Quelle révélation – qui l'aurait deviné – que le miracle est un processus et non un événement et que chaque situation exige un aspect différent du miracle : des visualisations, oui ; craniotomie, non ; visualisations, non ; chirurgie thoracique, oui; chimio-nettoyage, s'il le faut ; chimio-poison, non. Et au-dessous de tout cela : une prière volontaire et constante, un dialogue non répété avec Dieu, comme le dit Martin Büber.
Pourtant, même des années plus tard, je ne suis pas exempt de la peur et de la fragilité. On nous demande toujours d'élargir notre sens des choses pour bien dimensionner la peur et porter notre fragilité. C'est un défi constant de trouver le courant de la vie et de lui faire confiance, de contempler la profondeur de ce qui est jusqu'à ce qu'un relâchement de l'intention et de l'anxiété nous permette de trouver les espaces dans notre individualité que nous connaissons alors sous le nom d'Esprit. Ce n'est que par les passages de l'Esprit que nous pouvons être soulevés lorsque nous sommes lourds et lavés des exagérations de notre peur.

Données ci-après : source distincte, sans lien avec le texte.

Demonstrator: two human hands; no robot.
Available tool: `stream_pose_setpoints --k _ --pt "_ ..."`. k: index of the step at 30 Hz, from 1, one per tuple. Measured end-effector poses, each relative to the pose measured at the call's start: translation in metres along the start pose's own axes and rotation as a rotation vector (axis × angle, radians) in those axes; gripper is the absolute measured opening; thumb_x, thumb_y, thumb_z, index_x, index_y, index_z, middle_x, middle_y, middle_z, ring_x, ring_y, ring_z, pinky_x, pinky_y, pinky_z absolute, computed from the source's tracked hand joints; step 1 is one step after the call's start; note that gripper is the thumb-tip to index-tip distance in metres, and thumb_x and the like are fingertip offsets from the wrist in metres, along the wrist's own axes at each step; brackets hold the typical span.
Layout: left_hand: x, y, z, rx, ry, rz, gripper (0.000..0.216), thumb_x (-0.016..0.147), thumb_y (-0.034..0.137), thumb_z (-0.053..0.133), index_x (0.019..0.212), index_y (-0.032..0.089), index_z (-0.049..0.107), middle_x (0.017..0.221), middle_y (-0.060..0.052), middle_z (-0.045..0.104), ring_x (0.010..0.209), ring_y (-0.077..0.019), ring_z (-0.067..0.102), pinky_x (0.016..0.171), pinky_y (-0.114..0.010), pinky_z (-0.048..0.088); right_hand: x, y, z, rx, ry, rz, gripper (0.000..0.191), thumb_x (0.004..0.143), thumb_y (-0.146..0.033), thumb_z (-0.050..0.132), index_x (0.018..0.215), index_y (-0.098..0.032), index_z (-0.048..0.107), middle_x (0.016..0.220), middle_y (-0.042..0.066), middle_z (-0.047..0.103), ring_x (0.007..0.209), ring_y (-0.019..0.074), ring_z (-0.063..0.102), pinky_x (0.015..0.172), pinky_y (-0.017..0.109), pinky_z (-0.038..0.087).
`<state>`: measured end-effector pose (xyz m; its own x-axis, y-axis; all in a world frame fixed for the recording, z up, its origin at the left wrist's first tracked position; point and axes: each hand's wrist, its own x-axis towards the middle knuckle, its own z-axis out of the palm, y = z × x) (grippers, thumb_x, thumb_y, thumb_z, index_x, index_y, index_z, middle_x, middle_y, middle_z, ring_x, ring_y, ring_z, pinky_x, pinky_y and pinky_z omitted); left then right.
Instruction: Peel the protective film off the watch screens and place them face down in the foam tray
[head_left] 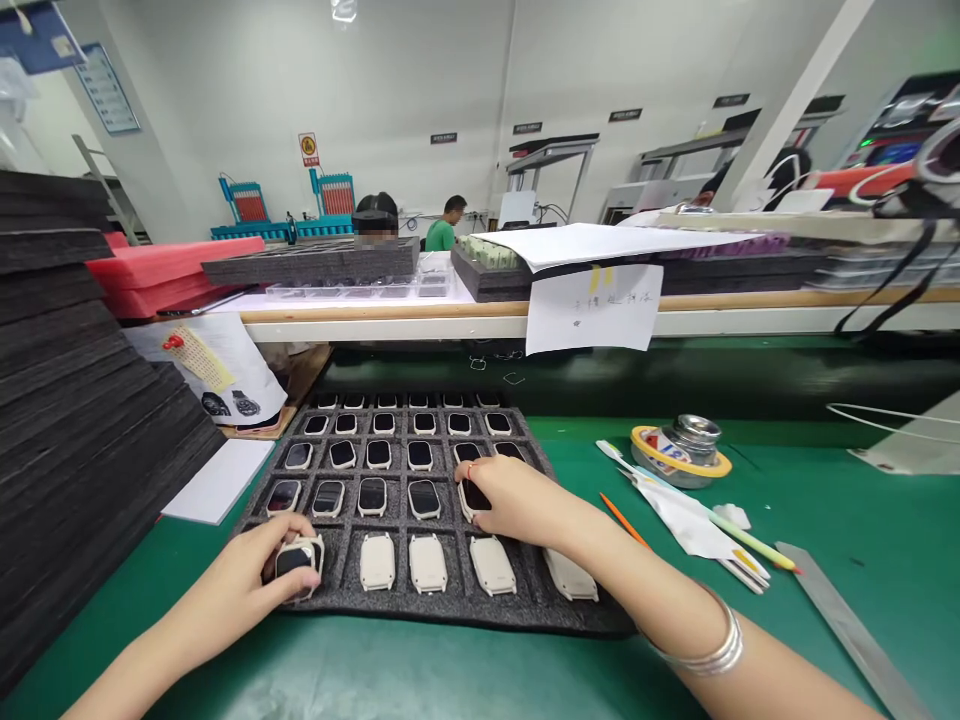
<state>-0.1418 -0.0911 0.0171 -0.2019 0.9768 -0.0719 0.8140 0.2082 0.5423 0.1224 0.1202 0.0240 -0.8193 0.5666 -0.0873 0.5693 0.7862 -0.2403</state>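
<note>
A black foam tray [480, 612] divided into compartments lies on the green bench. Rows of smartwatch cases [424, 499] with dark screens facing up fill its rear part. In the front row, several cream watch cases [428, 564] show plain, pale faces. At the tray's front left corner, my left hand [251, 572] is closed around a watch case [295, 562] with its dark screen up. My right hand [517, 497] reaches over the tray's right side, its fingers gripping the edges of another watch case [472, 496] and partly covering it. Its forearm hides some right-hand compartments.
Stacked black foam trays [67, 430] rise at the left, beside a white pad [219, 482]. On the right lie a tape roll on a metal dispenser [682, 452], pens, white cloth [679, 515] and a steel ruler [851, 625]. A shelf [420, 325] spans behind; people sit beyond.
</note>
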Motion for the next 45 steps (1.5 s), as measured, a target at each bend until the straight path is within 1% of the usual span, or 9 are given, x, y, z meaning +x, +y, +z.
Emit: stream_pose_setpoints --k 5,9,14,18,21,26,33,40,45 --pt "0.003 0.011 0.0 -0.131 0.03 0.07 0.019 0.085 0.041 0.067 0.087 0.023 0.063 0.09 -0.003 0.066 0.089 -0.0259 0.061 0.079 -0.03 0.042 -0.006 0.004 0.004 0.022 0.045 0.029 0.044 0.075 -0.014 0.066 0.12 -0.017 0.066 0.109 0.013 0.073 0.106 0.0308 0.068 0.082 0.031 0.051" --pt "0.011 0.046 0.011 -0.547 0.117 0.082 0.025 0.089 0.044 0.065 0.092 0.022 0.055 0.114 -0.008 0.068 0.085 -0.0217 0.066 0.084 -0.033 0.047 -0.007 0.006 0.007 0.038 0.062 0.036 0.046 0.075 -0.014 0.066 0.121 -0.018 0.065 0.109 0.013 0.073 0.106 0.0319 0.069 0.082 0.032 0.051" --pt "0.034 0.104 0.03 -1.171 -0.02 0.082 0.048 0.067 0.041 0.089 0.077 0.019 0.047 0.082 -0.008 0.073 0.047 -0.0064 0.045 0.044 -0.016 0.033 -0.007 0.005 0.012 0.053 0.076 0.056 0.05 0.075 -0.013 0.065 0.125 -0.015 0.063 0.104 0.014 0.074 0.101 0.0334 0.07 0.081 0.035 0.052" --pt "0.049 0.122 0.049 -1.677 -0.25 -0.233 0.041 0.063 0.041 0.086 0.077 0.015 0.058 0.053 0.001 0.058 0.034 -0.0037 0.035 0.039 -0.017 0.038 -0.008 0.008 0.015 0.078 0.092 0.057 0.049 0.076 -0.017 0.066 0.125 -0.017 0.063 0.108 0.012 0.073 0.103 0.0316 0.069 0.083 0.035 0.051" --pt "0.049 0.116 0.063 -1.703 -0.199 -0.391 0.029 0.067 0.028 0.083 0.079 0.013 0.061 0.057 -0.001 0.059 0.06 -0.0165 0.065 0.062 -0.025 0.058 -0.007 0.01 0.014 0.09 0.105 0.056 0.046 0.075 -0.019 0.067 0.122 -0.017 0.064 0.104 0.011 0.074 0.1 0.0303 0.07 0.082 0.033 0.051" --pt "0.044 0.1 0.074 -1.719 -0.113 -0.524 0.018 0.084 0.023 0.077 0.089 0.011 0.064 0.068 -0.003 0.061 0.058 -0.0099 0.062 0.056 -0.016 0.055 -0.016 0.0 0.0 0.091 0.152 0.06 0.041 0.074 -0.017 0.067 0.115 -0.016 0.066 0.101 0.011 0.074 0.095 0.0314 0.071 0.078 0.036 0.054" --pt "0.041 0.096 0.085 -1.737 -0.128 -0.349 0.033 0.079 0.036 0.083 0.094 0.011 0.067 0.088 -0.01 0.068 0.081 -0.0207 0.069 0.08 -0.035 0.061 -0.046 -0.04 -0.004 0.337 0.458 -0.217 0.051 0.071 -0.014 0.072 0.12 -0.023 0.061 0.114 0.003 0.072 0.101 0.0229 0.07 0.089 0.033 0.057" --pt "0.038 0.101 0.085 -1.733 -0.303 -0.219 0.049 0.079 0.054 0.078 0.099 0.01 0.068 0.096 -0.015 0.069 0.084 -0.0245 0.07 0.071 -0.029 0.056 -0.043 -0.052 0.023 0.406 0.332 -0.25 0.075 0.072 -0.007 0.072 0.142 -0.022 0.048 0.119 0.007 0.071 0.089 0.0206 0.072 0.076 0.032 0.061" --pt "0.033 0.104 0.08 -1.669 -0.288 -0.172 0.045 0.079 0.058 0.076 0.102 0.019 0.068 0.09 -0.005 0.067 0.084 -0.0171 0.065 0.073 -0.024 0.053 -0.036 -0.047 0.039 0.448 0.373 -0.314 0.083 0.073 -0.01 0.078 0.146 -0.024 0.041 0.137 0.008 0.061 0.12 0.0242 0.062 0.104 0.039 0.052"
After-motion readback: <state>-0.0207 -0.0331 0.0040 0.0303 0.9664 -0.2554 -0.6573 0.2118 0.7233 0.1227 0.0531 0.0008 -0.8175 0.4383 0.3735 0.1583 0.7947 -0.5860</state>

Au cours de mon odyssée contre le cancer, j'ai appris beaucoup de choses. L'un des plus cruciaux était le besoin quasi simultané de m'habiter tout en restant connecté aux autres. À chaque examen, visite au cabinet, chirurgie et traitement, je devais me préparer, du mieux que je pouvais, à des choses que personne ne pouvait anticiper. Pour ce faire, j'ai dû me centrer et me connecter au flux sous-jacent de l'Univers qui me remplit d'une force et d'une perspective au-delà de mon petit moi.
Tous mes proches s'attendaient à ce que je me rassemble, surtout avant chaque intervention médicale. Mais une fois centré, une fois dans le flux Universel, j'ai dû me connecter avec mes proches afin de supporter l'expérience.
Maintenant que je vais bien, les manières dont nous avons survécu - seuls et ensemble - sont restées avec moi, et plus j'y ai pensé, plus elles représentent un paradoxe fondamental et inévitable de la vie, qui est celui-ci : bien que chacun d'entre nous doit traverser sa souffrance seul, personne ne peut y arriver seul.
Le mieux que nous puissions faire pour aimer les autres est de nous déplacer le plus loin possible et d'être là lorsque nos proches reviennent. Mais le travail qui change notre vie même, le travail qui produit une transformation intérieure, le travail qui nous permet de renaître dans la même peau doit toujours être fait seul. C'est le travail de la solitude, et le partage de ce que nous découvrons chacun dans notre solitude est le travail de l'éducation, et la sagesse par laquelle nous tissons cette connaissance intérieure et cette compassion - c'est le travail de la communauté.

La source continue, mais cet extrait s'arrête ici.